Communiqué du MMLF, Mouvement des Maghrébins Laïques de France :
Le samedi 3 juillet, l’AFP émettait une dépêche rappelant la plainte déposée par Louis Chagnon contre le MRAP et Monsieur Kamel Zmit. Les informations contenues dans ce texte étant incomplètes, je vous suggère de vous référer au texte consultable ici et transmis le 12 février 2004 à cette même agence par l’avocat de Louis Chagnon.
On y découvre que Kamel Zmit n’est pas un simple parent d’élèves, mais le porte-parole du collectif qui s’est organisé pour attaquer Monsieur Chagnon. Sur la défensive, Kamel Zmit confie son désarroi d’être présenté comme un « agent de l’obscurantisme religieux islamiste ». Il se dédouane en affirmant qu’il « s’est installé en France pour échapper à la pression des islamistes algériens ». J’avoue ne pas comprendre comment une victime de l’islamisme puisse se ranger aux côtés du bourreau, ou peut-être a-t-il agit à l’insu de son plein gré ? Les femmes et les hommes qui ont subi des pressions de la part d’islamistes algériens n’ont de cesse de dénoncer le type de censure dans laquelle s’est impliqué Monsieur Zmit, et il est hors de question pour eux de collaborer avec le MRAP, dont nous avons dénoncé à maintes reprises ses positions pro-islamistes.
Dans son élan défensif, Kamel Zmit s’indigne, en annonçant que « quand on s’appelle Kamel, on est aussitôt catalogué ». Ah bon ? Mes amis du Mouvement des Maghrébins Laïques de France qui s’appellent Mohamed, Saïd, Tarek, et moi-même ne pouvons accepter cela. Cette affirmation procède de la même démarche victimaire qui sied tant aux islamistes et à leurs alliés. Comment pourrais-je ne pas qualifier un individu de pro-islamiste ou d’islamiste lorsque celui-ci use de leurs méthodes ? Kamel Zmit poursuit en affirmant « qu’il n’observe pas le ramadan et que sa fille ait été d’office privée de porc à la cantine de son école. » Si l’absence de jeûne était un gage de laïcité et de non soutien aux islamistes, l’extrême gauche –composée en majorité d’athées- se joindrait à notre combat contre les tartuffes islamistes.
D’autre part, j’espère que Monsieur Zmit a porté plainte lorsque sa fille a été privée de porc. C’est me semble-il plus grave pour le laïque qu’il prétend être, que de voir l’Islam –auquel il n’adhère pas- critiqué.
A l’entendre, Kamel Zmit n’a « jamais voulu se situer sur le terrain religieux. Son problème était les enfants, les dégâts qu’un tel cours pouvait faire dans leur esprit. » C’est raté ! En somme, pour protéger les enfants, Monsieur Zmit, épaulé par le MRAP aurait bien réintroduit le délit de blasphème, quid des dégâts que ça pouvait causer à toute la société, et surtout aux laïques, comme lui-même.

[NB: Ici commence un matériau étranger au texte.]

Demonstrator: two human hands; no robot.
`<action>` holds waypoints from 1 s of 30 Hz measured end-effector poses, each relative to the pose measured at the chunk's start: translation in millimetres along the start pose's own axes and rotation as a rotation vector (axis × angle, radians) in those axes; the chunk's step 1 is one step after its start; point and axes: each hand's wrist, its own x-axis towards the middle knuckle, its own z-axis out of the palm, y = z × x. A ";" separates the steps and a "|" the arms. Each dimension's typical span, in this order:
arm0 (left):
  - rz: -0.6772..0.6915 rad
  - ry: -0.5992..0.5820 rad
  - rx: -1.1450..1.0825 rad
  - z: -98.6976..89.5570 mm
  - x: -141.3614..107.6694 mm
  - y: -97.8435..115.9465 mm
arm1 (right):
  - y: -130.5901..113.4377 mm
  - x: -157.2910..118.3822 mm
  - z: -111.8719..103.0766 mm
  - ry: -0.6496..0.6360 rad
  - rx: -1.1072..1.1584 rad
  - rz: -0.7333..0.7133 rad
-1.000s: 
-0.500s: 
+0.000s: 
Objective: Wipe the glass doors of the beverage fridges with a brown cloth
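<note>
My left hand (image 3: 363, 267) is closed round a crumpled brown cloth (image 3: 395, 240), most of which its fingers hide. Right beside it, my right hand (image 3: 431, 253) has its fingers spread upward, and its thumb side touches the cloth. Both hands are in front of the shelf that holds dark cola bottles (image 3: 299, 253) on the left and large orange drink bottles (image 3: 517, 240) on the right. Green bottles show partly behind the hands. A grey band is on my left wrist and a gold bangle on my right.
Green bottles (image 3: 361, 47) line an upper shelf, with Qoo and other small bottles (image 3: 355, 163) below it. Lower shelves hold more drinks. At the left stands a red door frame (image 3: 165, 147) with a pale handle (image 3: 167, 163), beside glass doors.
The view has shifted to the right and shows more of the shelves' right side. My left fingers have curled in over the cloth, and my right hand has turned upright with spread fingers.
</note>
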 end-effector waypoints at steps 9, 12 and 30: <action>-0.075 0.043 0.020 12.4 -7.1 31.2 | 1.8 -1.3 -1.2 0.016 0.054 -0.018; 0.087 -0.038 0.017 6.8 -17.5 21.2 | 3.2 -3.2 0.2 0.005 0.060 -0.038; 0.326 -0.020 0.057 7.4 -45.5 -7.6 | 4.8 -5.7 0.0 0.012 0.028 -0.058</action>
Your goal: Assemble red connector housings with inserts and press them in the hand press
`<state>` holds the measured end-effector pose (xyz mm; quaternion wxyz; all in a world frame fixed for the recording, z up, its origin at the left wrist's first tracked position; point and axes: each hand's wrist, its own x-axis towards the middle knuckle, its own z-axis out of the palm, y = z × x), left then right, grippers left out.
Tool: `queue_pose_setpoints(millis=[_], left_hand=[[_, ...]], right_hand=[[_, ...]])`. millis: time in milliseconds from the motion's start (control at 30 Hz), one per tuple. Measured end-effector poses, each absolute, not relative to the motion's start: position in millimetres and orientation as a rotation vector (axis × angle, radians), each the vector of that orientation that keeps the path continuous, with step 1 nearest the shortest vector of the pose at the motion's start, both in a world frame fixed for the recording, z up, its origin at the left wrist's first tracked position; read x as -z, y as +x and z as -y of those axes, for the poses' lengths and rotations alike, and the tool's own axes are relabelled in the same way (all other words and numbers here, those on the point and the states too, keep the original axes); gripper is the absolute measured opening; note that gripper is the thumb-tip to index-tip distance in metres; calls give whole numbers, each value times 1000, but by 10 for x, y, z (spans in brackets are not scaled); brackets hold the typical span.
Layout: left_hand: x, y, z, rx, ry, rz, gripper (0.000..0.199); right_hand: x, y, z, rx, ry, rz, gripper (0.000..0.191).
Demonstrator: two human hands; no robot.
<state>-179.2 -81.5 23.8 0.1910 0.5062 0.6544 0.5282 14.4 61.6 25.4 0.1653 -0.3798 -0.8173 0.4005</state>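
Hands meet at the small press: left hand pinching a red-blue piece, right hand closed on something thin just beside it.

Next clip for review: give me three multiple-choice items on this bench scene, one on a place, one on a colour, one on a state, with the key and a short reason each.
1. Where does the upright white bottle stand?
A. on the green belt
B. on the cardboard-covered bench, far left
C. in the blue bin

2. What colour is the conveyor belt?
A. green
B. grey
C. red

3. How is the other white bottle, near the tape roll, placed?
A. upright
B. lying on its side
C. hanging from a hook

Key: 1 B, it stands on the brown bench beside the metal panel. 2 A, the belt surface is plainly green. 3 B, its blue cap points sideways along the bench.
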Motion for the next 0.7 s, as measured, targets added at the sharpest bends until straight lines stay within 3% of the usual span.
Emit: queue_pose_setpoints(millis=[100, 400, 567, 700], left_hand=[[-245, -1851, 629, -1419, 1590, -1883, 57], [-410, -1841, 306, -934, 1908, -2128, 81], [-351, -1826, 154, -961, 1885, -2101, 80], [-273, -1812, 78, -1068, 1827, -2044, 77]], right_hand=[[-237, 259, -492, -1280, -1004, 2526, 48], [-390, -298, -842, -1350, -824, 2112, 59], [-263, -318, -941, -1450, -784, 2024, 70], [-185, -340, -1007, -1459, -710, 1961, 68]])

Monsieur Zmit termine avec l’argument de choc « Mais que faire quand vous avez l’impression que vous n’existez pas ? ». Cet argument qui permet de justifier tout et n’importe quoi, depuis la délinquance maghrébine qui serait due au manque d’écoute des jeunes, jusqu’aux actes antisémitismes, liés au conflit israélo-palestinien (et donc aux méchants sionistes), est promu par de nombreuses associations antiraciste et droit de l’hommiste au rang d’une jurisprudence.
Mais non, le MMLF, privé d’expression publique, a l’impression de ne pas exister. Ce n’est pas pour autant que nous allons soutenir les islamistes dans leur tentative de censure à l’égard des laïques.